Jun
17
(2008)
I’m not sure what to make of this. According to the Associated Press,
The Associated Press, following criticism from bloggers over an AP assertion of copyright, plans to meet this week with a bloggers’ group to help form guidelines under which AP news stories could be quoted online.
And they provide commercial (and even educational) licenses for purchase so people can legitimately use content published by the Associated Press.

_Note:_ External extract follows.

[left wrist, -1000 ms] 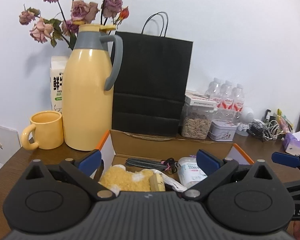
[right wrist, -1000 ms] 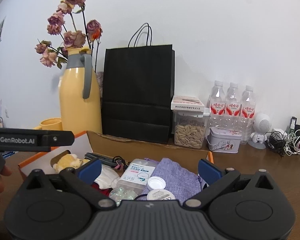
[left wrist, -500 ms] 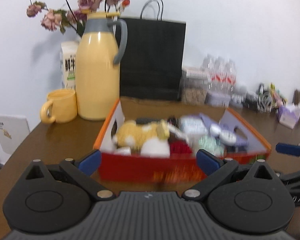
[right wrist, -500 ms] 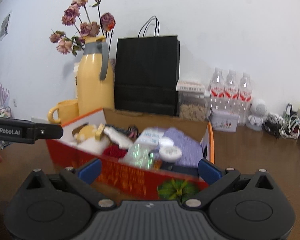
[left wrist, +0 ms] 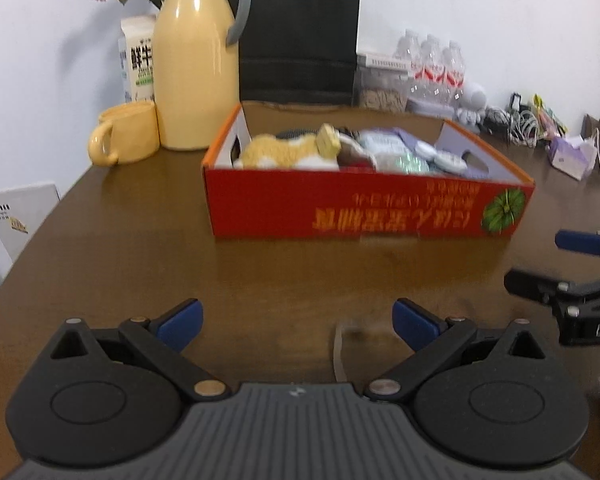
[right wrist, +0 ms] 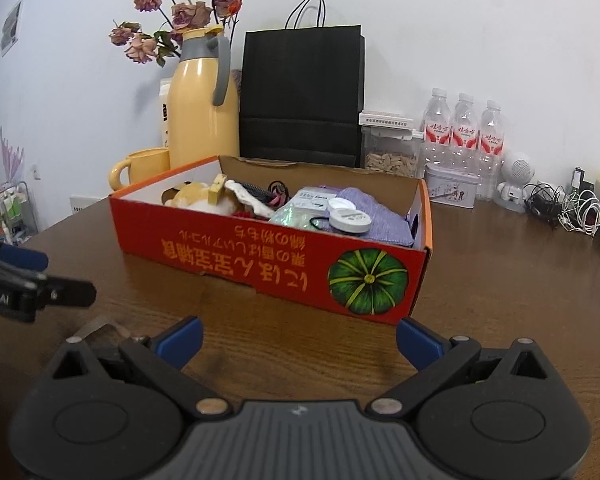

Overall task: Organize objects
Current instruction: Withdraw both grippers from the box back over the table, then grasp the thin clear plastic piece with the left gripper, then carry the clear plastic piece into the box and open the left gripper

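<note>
While both tools hang low over the dark brown wooden bench (left wrist: 112,248), neither grips anything: the left tool (left wrist: 298,322) has its blue-tipped fingers spread wide with bare bench between them, and the right tool (right wrist: 298,340) stands equally wide apart and empty.

The red cardboard box with a green pumpkin printed on its side (right wrist: 260,264) rests on the bench ahead of both tools, well apart from the left one and near the right one, whose right fingertip lies just short of the box's near corner. The box is open-topped and filled: a yellow plush toy (left wrist: 276,150) lies at its left end, a purple knitted cloth (right wrist: 374,214) at its right end, with two small round white lids (right wrist: 348,218) on the cloth.

Behind the box stand a black paper carrier bag (right wrist: 302,96), a tall yellow thermos jug with a grey handle (left wrist: 196,68) and a yellow ceramic mug (left wrist: 126,134).

The left wrist view alone shows a thin pale strip (left wrist: 340,354) lying on the bench between its fingers; what it is cannot be told. The right wrist view alone shows the dried pink roses (right wrist: 180,12) in full and three clear water bottles with red labels (right wrist: 464,136) sharply.
</note>
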`<state>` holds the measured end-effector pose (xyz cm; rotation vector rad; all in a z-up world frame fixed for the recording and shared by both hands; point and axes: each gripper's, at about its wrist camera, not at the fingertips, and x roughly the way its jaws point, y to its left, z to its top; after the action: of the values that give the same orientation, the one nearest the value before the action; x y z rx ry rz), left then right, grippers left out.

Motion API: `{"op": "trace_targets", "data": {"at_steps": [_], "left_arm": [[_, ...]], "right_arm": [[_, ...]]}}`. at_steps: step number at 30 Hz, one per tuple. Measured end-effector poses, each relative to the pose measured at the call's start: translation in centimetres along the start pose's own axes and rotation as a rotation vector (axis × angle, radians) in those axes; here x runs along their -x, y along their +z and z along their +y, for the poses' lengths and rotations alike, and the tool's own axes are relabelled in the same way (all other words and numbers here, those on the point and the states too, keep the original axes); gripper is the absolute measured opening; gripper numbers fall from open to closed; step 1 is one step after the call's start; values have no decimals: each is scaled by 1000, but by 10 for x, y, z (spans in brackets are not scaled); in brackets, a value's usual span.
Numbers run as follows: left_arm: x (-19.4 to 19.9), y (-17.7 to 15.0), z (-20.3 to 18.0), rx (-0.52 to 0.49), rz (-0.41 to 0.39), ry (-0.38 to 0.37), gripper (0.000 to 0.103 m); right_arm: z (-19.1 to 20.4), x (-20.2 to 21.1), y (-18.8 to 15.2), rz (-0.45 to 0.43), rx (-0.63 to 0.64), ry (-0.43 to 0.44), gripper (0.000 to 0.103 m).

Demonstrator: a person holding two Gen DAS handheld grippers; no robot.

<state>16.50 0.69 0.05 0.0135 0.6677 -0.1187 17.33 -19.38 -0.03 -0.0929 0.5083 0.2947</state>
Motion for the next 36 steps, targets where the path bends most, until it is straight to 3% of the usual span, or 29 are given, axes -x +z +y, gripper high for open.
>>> {"op": "trace_targets", "data": {"at_steps": [10, 13, 15, 24, 36], "left_arm": [[-12, -11, -10, -28, 44, -35, 68], [-17, -12, -16, -52, 32, -39, 42], [-17, -12, -21, -77, 26, -48, 4], [-5, -7, -26, -89, -42, -49, 3], [9, 24, -34, -97, -159, -63, 3]], "right_arm": [[2, -5, -6, 25, 5, 4, 103], [2, -6, -7, 30, 3, -1, 103], [2, -7, -8, 35, 6, -1, 103], [1, -8, -8, 37, 3, 5, 103], [4, -9, -2, 25, 12, 5, 103]]}}
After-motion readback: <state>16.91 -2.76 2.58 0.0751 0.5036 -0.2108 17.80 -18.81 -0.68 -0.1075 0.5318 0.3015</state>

But what of fair use? I’m honestly not sure what to make of this – can the AP demand a fee for a quote using as little as 5 words? Did I break the law by citing one sentence above? Did I need to pay $17.50 to pay for quoting one sentence of an article, while providing proper attribution? According to their site, anything resembling fair use is described as “piracy” – that can’t be right. They do offer a “free web post” version – as long as I am comfortable with only using the quote for a limited time, and will let the AP post their ads on my site. That’s not “free”. Here are the options they provide for “reuse”:



If you qualify for educational pricing, that’s $12.50 you owe AP. If you don’t, make that $17.00.
The fact that you host your site yourself might hinder your ability to qualify for those low, low educational prices. After all, is this blog “solely” for educational use? Then again, it’s probably best that you are hosting your site yourself, As the AP notes, “Piracy hurts creators, devalues their works, and puts you and *your employer* at risk.”
I also see I ‘may’ be eligible for ‘up to’ a cool million bucks in reward if I rat you out. Might ‘digital rights bounty hunters’ be the hot new employment trend in the coming decade?
http://info.icopyright.com/honorcopyright.asp
…or, I could rat D’Arcy out, give him a portion of the million bucks to pay his fines. ThenI could publish some AP stuff, he could rat me out, share the bounty to pay the fines, reap the profits….the fun would never end! Think of all the money we could make simply by re-posting canned, stale-dated articles from AP, almost like my local newspaper!
Jeez, this totally beats the multi-level marketing scam I was trying to get started…
RE: “can the AP demand a fee for a quote using as little as 5 words?”
Sure, they can demand anything they want. Does the law say that they can they force you to pay them? Different question entirely.
Short answer: they have a lot of money for a lot of lawyers, and some of their recent actions show that they are more than willing to flex some legal muscle on your copyright-violating ass!
It get’s even cloudier in your case, because you are Canadian, and your blog is in Canada, and, while (obviously) IANAL, legal interpretations differ between Canada and Les Etats Unis.
@Brian — I’ll gladly rat him out with you — can we split the million?
The problem about AP is that they are situated in USA. In the US you are not entitled to get your lawyer fees covered even if you win. Therefore a frivolious lawsuit, disregarding the fair use part of the law, is enough to shut people up. A lawyer in the US doesn’t com cheap, I hear.